Hiding down a narrow staircase halfway between two side streets in Prague’s Castle Quarter hang various cooking utensils to mark restaurant Nad Uvozem. With a gorgeous open air view south to Petrin Hill and the river, a 4-course prix fixe “authentic Czech” lunch was just what I needed after 6 hours of hiking all over the city. We started in the Old Town Square and worked our way through the churches to the Charles Bridge and up to the Castle into St. Vitus Cathedral. Sore and crungry, pork dumplings and garlic soup sounded amazing.
The white surface of the bowl of soup is literally chopped raw garlic! Garlic and pieces of uncooked leek combined to create an incredibly spicy broth.
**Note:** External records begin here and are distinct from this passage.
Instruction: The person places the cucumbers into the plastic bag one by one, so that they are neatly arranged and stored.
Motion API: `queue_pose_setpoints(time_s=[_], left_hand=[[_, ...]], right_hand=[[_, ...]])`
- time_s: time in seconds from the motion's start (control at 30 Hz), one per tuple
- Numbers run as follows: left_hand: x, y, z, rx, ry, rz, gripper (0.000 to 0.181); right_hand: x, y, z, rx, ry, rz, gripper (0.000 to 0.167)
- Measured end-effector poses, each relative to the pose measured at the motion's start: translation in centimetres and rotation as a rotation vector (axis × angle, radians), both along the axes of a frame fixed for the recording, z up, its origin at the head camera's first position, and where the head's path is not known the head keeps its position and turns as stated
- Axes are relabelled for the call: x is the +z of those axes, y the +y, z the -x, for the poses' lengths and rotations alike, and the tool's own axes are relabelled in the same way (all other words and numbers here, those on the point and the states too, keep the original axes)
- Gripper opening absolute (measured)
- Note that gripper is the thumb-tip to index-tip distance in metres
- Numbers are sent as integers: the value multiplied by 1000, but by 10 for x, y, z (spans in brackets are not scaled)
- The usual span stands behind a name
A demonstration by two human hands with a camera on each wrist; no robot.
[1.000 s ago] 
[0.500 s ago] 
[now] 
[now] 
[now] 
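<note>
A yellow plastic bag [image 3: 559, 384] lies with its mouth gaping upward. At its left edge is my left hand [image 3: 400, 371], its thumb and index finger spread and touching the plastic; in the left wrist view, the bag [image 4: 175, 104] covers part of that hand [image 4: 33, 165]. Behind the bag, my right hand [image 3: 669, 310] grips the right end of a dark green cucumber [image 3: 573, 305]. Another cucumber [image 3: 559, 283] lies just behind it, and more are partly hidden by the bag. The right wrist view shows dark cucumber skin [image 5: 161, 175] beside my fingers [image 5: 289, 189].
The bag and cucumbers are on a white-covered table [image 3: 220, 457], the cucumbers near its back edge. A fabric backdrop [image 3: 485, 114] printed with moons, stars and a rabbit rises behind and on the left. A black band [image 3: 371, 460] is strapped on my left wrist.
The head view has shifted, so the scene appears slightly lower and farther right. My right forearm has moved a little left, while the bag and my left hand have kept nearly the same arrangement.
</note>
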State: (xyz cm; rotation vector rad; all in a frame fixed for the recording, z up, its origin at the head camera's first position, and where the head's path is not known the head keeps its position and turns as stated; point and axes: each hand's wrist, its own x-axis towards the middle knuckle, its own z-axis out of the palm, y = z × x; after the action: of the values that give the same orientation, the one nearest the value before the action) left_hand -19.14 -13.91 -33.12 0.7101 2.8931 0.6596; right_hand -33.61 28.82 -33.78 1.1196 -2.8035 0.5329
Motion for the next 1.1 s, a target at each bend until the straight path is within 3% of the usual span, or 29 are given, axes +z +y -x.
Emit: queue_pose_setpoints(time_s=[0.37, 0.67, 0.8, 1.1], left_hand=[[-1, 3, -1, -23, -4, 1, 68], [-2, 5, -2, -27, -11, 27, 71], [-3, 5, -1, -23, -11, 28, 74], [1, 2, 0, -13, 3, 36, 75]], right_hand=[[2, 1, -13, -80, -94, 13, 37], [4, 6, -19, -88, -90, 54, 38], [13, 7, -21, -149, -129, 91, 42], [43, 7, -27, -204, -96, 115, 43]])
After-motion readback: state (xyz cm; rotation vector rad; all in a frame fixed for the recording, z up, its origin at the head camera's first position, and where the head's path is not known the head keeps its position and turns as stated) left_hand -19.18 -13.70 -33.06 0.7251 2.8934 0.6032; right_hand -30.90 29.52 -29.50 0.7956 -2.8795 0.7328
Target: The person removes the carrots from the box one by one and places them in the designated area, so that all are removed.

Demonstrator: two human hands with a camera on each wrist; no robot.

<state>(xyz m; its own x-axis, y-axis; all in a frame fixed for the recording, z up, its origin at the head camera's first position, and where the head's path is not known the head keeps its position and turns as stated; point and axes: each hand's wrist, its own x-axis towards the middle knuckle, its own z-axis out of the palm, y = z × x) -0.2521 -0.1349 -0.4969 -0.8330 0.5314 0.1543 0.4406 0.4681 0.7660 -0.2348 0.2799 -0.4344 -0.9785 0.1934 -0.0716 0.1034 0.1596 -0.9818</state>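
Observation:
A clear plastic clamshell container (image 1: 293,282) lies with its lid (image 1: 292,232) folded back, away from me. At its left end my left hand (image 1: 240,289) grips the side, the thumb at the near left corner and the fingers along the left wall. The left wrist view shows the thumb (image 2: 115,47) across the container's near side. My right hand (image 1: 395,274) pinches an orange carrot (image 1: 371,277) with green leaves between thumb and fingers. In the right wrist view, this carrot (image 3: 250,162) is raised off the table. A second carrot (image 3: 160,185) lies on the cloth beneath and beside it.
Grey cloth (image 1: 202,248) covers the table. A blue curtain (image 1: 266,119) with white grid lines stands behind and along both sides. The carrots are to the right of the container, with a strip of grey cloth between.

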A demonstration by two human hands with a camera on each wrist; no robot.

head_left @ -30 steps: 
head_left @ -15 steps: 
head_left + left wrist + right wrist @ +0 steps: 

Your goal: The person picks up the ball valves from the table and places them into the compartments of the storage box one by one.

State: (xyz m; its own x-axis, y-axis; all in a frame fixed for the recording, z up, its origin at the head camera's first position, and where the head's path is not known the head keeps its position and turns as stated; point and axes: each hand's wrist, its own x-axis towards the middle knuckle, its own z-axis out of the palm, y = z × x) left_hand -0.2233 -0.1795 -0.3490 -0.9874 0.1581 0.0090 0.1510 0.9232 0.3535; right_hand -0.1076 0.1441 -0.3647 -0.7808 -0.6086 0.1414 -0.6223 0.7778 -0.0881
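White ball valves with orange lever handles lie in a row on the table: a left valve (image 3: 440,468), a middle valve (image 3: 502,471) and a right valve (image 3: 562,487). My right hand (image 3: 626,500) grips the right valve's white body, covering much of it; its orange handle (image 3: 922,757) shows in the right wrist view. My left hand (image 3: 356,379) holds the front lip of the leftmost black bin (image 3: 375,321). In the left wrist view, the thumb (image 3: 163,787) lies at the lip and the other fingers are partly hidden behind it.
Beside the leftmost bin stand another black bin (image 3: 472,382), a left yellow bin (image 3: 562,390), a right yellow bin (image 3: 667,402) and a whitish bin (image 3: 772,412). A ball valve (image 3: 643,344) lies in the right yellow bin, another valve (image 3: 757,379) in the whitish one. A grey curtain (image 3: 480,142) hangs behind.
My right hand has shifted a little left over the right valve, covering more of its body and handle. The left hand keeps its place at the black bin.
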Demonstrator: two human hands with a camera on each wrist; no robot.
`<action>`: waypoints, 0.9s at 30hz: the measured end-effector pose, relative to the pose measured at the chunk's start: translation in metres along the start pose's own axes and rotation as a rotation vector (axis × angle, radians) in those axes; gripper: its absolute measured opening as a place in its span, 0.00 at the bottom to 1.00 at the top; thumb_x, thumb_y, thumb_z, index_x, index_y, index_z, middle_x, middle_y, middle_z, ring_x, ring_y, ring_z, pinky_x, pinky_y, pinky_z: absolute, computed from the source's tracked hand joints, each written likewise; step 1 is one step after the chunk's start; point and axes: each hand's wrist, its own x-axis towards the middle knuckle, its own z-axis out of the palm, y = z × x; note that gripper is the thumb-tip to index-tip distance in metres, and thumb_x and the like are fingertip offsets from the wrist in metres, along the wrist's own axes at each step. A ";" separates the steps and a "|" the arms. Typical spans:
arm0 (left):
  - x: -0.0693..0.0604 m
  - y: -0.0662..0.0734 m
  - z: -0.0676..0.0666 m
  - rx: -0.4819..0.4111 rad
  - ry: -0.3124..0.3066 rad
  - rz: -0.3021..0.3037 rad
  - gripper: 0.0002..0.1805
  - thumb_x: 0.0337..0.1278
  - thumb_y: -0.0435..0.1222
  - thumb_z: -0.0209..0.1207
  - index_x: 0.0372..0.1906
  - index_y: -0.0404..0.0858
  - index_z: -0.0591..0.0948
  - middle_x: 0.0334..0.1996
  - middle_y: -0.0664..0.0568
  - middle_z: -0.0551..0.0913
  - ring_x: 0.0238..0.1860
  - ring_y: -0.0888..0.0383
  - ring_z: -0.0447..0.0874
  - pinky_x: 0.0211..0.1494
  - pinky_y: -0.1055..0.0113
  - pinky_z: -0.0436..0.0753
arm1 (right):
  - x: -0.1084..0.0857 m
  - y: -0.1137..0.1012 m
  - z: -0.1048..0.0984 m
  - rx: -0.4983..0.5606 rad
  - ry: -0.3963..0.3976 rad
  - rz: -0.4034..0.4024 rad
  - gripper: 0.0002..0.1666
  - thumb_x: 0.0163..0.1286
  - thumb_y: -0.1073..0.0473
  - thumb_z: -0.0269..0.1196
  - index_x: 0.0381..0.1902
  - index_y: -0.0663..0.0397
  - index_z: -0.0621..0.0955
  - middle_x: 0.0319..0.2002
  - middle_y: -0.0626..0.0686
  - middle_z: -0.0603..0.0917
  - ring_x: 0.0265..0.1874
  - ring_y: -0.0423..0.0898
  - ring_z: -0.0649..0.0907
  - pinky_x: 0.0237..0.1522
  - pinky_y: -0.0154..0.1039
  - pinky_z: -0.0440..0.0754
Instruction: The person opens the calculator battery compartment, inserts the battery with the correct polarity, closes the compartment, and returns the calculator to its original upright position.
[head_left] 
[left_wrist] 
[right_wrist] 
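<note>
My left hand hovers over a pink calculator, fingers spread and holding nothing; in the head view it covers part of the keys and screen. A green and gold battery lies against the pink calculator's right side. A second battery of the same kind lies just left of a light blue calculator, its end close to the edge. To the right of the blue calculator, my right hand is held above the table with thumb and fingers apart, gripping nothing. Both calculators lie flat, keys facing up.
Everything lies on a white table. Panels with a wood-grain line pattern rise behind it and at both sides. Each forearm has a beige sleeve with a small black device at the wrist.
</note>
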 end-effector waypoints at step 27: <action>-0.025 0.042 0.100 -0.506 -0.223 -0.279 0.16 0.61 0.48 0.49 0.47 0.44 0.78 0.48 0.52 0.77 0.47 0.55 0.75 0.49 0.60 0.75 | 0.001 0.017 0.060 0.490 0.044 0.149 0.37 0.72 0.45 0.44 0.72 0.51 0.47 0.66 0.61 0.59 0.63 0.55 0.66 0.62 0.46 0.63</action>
I was actually expecting that it might make me sick to my stomach but it was more mild than I thought. Not sure anyone else could pull off fire-breath soup like this, though, as interesting an idea as it might be for a dinner party…
The next two courses were combined on a plate of gravy: potato dumplings stuffed with salty ham and creamy sweet and sour cabbage. The potato dumplings were like dense sponges that soaked up the gravy and transported the pork into my mouth without distracting me from either. The cabbage was unlike any I’ve tried before: super sweet but tart for the vinegar and salty for the translucent pieces of bacon. It’s sauce was opaque as if it were a cream base which I can only imagine—based on my now extensive recipe research online—can be from the bacon drippings slow cooked with onion and cabbage. More chopped raw leeks topped the tangy cabbage for some extra kick.
For dessert, an apple strudel with skin-on apples and puff pastry. We were surprised how not sweet the pastry was, including the plain whipped cream with chocolate shavings. I think it’s a myth that desserts must be sticky sweet and this proved it. I could really taste the apples and the butter in the pastry. I found that the chocolate shavings, being the sweetest thing on the plate, were more than enough.